Work to complete.
Return the data below exactly, but only from the line containing "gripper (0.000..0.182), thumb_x" through the line containing "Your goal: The", with both of those lines included.

☆ ☆ ☆ ☆

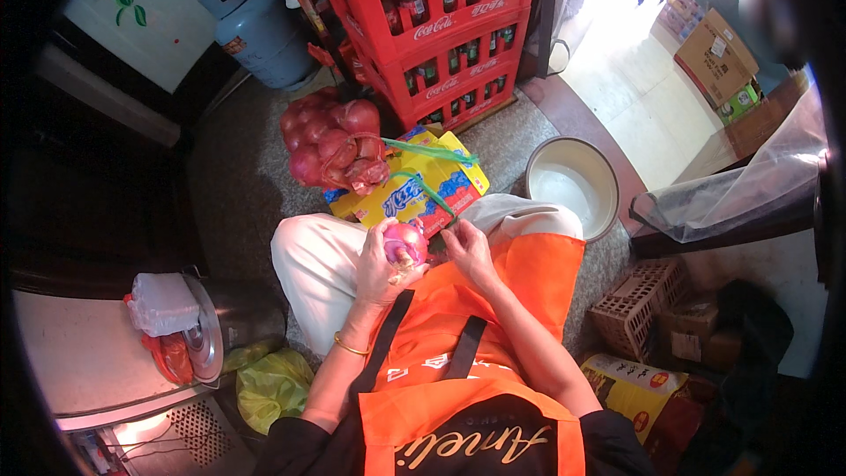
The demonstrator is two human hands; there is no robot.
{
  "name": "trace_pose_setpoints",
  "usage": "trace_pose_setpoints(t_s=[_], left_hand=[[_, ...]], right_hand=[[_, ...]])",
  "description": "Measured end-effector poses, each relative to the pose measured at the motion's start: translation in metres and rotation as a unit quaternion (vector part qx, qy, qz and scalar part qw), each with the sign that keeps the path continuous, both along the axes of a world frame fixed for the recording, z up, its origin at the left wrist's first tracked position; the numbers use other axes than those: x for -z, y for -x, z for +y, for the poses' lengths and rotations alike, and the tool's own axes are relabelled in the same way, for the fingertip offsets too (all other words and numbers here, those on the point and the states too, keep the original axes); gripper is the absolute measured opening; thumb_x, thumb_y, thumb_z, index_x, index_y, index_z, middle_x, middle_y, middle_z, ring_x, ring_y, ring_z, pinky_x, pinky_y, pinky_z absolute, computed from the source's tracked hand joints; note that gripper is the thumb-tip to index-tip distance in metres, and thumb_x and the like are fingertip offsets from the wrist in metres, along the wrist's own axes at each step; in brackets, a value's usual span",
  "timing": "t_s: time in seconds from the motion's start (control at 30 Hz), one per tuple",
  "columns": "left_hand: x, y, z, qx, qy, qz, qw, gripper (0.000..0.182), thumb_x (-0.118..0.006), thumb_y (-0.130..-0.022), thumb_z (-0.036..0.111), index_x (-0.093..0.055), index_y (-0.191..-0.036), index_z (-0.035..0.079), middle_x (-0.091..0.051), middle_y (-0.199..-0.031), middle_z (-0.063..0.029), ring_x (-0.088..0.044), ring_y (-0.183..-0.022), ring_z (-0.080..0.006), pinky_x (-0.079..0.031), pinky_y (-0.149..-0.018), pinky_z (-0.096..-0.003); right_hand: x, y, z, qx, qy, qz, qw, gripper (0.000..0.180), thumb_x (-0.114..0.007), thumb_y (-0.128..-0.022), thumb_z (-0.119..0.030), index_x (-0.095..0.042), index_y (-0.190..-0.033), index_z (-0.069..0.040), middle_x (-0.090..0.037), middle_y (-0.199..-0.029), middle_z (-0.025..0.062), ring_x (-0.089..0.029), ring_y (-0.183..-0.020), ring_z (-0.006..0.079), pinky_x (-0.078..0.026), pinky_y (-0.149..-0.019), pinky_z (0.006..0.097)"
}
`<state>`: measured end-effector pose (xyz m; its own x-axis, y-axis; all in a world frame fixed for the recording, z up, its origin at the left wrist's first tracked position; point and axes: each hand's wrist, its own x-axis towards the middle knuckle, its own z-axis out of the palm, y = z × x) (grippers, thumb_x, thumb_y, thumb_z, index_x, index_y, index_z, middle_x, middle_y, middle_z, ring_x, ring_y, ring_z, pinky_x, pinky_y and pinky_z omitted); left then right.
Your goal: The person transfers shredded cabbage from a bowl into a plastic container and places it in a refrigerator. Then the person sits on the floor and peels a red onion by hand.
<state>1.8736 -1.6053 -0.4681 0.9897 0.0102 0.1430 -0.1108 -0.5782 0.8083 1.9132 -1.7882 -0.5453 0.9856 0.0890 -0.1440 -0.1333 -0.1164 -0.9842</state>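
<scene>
My left hand (373,268) is wrapped around a red onion (404,242), whose dry pale root or stem end points toward me. Close by on the right, my right hand (470,252) has its fingers drawn together near the end of a green strap (426,190); whether it pinches anything is hidden. Beyond my hands, a yellow printed cardboard box (423,172) lies flattened or tipped on the floor. A red mesh bag of onions (334,139) rests at the box's far left corner.
A round basin (572,185) stands right of my knee. Stacked red Coca-Cola crates (436,46) holding bottles rise ahead, beside a blue gas cylinder (264,33). At left are a large metal pot (248,317) and a yellow-green plastic bag (274,387); at right, a plastic basket (638,307).
</scene>
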Motion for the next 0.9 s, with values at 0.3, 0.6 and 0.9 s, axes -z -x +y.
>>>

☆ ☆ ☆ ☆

Response to the exercise.
  "columns": "left_hand: x, y, z, qx, qy, qz, qw, gripper (0.000..0.182), thumb_x (-0.118..0.006), thumb_y (-0.130..-0.022), thumb_z (-0.036..0.111), index_x (-0.093..0.055), index_y (-0.191..-0.036), index_z (-0.035..0.079), middle_x (-0.091..0.051), middle_y (-0.199..-0.031), middle_z (-0.063..0.029), ring_x (-0.088..0.044), ring_y (-0.183..-0.022), ring_z (-0.080..0.006), pinky_x (-0.079..0.031), pinky_y (-0.149..-0.018), pinky_z (-0.096..-0.003); right_hand: x, y, z, qx, qy, qz, qw, gripper (0.000..0.180), thumb_x (-0.114..0.007), thumb_y (-0.128..-0.022), thumb_z (-0.119..0.030), index_x (-0.095..0.042), index_y (-0.190..-0.033), index_z (-0.069..0.040), middle_x (-0.090..0.037), middle_y (-0.199..-0.029), middle_z (-0.025..0.062), ring_x (-0.089..0.029), ring_y (-0.183..-0.020), ring_z (-0.006..0.079), pinky_x (-0.078..0.026), pinky_y (-0.149..-0.019), pinky_z (0.006..0.097)"
}
`<state>`: measured end-effector pose (xyz m; its own x-axis, y-axis; all in a world frame fixed for the recording, z up, its origin at the left wrist's first tracked position; point and axes: each hand's wrist, its own x-axis towards the middle knuckle, its own z-axis out of the palm, y = z × x) (grippers, thumb_x, thumb_y, thumb_z, index_x, index_y, index_z, middle_x, middle_y, middle_z, ring_x, ring_y, ring_z, pinky_x, pinky_y and pinky_z omitted); left then right.
Your goal: The person transfers shredded cabbage from a bowl into a plastic container and places it in a refrigerator. Then the person sits on the floor and peels a red onion by hand.

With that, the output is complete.